▶ _INPUT DATA_
#####

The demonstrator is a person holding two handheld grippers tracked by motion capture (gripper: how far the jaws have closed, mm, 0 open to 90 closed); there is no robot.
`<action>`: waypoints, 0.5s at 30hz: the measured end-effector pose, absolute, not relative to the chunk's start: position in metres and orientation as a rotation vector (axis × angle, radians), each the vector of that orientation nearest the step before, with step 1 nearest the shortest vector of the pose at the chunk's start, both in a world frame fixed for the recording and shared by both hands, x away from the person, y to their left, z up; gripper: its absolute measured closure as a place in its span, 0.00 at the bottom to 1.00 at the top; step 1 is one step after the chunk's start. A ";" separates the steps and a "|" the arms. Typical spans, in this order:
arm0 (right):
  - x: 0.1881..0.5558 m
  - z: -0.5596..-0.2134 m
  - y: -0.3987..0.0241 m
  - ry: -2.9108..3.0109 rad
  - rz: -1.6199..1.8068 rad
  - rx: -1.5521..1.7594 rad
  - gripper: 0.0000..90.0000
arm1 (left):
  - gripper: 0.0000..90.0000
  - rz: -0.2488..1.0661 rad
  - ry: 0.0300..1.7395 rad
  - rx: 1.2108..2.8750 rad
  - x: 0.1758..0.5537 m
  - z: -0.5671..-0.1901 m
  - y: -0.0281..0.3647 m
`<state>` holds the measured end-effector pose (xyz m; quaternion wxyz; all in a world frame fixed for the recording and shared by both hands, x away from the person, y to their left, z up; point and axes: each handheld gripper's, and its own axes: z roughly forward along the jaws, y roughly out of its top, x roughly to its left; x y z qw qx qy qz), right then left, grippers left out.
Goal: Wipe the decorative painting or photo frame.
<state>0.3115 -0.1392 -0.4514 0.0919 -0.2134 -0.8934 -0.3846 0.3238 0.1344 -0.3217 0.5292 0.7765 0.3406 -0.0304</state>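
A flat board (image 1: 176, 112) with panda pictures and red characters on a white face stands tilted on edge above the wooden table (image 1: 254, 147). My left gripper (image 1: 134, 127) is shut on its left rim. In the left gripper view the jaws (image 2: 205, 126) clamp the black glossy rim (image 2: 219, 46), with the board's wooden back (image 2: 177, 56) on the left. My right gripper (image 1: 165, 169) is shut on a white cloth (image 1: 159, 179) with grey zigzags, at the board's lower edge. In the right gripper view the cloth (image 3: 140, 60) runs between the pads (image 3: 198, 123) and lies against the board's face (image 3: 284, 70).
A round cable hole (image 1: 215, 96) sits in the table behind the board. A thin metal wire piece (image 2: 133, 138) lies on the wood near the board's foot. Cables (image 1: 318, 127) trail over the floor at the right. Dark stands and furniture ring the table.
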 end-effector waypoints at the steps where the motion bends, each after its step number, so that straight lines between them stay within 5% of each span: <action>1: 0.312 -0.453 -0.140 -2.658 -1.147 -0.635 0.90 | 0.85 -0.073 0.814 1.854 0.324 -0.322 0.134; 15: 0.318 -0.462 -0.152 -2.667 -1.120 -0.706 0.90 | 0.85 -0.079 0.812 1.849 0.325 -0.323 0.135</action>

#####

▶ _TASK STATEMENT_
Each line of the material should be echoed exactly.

▶ _TASK SOLUTION_
The demonstrator is a person holding two handheld grippers tracked by motion capture (gripper: how far the jaws have closed, mm, 0 open to 90 closed); there is no robot.
`<action>`: waypoints, 0.5s at 30hz: the measured end-effector pose, absolute, not relative to the chunk's start: position in metres and orientation as a rotation vector (axis × angle, radians), each the vector of that orientation nearest the step before, with step 1 nearest the shortest vector of the pose at the chunk's start, both in a world frame fixed for the recording and shared by both hands, x away from the person, y to their left, z up; gripper: its absolute measured closure as a place in its span, 0.00 at the bottom to 1.00 at the top; step 1 is one step after the chunk's start. A ";" separates the steps and a "|" the arms. Typical spans, in this order:
arm0 (right):
  - x: 0.1881..0.5558 m
  - z: -0.5596..-0.2134 m
  - y: -0.3987..0.0241 m
  - ry: -2.9108..3.0109 rad
  - rz: -1.6199..1.8068 rad
  - rx: -1.5521..1.7594 rad
  - gripper: 0.0000..90.0000
arm1 (left):
  - gripper: 0.0000..90.0000
  - rz: -0.2488..1.0661 rad
  - ry: 0.0300..1.7395 rad
  - rx: 1.2108..2.8750 rad
  - x: 0.1758..0.5537 m
  - z: -0.5671..-0.1901 m
  - y: -0.0281..0.3647 m
`<state>` holds the measured end-effector pose (xyz m; quaternion wxyz; all in a world frame fixed for the recording and shared by both hands, x away from the person, y to their left, z up; point and axes: each handheld gripper's, and its own axes: z roughly forward along the jaws, y roughly out of its top, x roughly to its left; x y z qw qx qy qz), right then left, grippers left out.
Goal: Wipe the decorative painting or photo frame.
<state>0.3115 -0.1392 -0.4514 0.0919 -0.2134 -0.8934 -0.3846 0.3238 0.1344 -0.3217 0.5292 0.7765 0.3406 -0.0304</state>
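A flat board (image 1: 176, 112) with panda pictures and red characters on a white face stands tilted on edge above the wooden table (image 1: 254, 147). My left gripper (image 1: 134, 127) is shut on its left rim. In the left gripper view the jaws (image 2: 205, 126) clamp the black glossy rim (image 2: 219, 46), with the board's wooden back (image 2: 177, 56) on the left. My right gripper (image 1: 165, 169) is shut on a white cloth (image 1: 159, 179) with grey zigzags, at the board's lower edge. In the right gripper view the cloth (image 3: 140, 60) runs between the pads (image 3: 198, 123) and lies against the board's face (image 3: 284, 70).
A round cable hole (image 1: 215, 96) sits in the table behind the board. A thin metal wire piece (image 2: 133, 138) lies on the wood near the board's foot. Cables (image 1: 318, 127) trail over the floor at the right. Dark stands and furniture ring the table.
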 end-effector waypoints at the steps where the motion bends, each after its step number, so that straight lines between them stay within 5% of each span: <action>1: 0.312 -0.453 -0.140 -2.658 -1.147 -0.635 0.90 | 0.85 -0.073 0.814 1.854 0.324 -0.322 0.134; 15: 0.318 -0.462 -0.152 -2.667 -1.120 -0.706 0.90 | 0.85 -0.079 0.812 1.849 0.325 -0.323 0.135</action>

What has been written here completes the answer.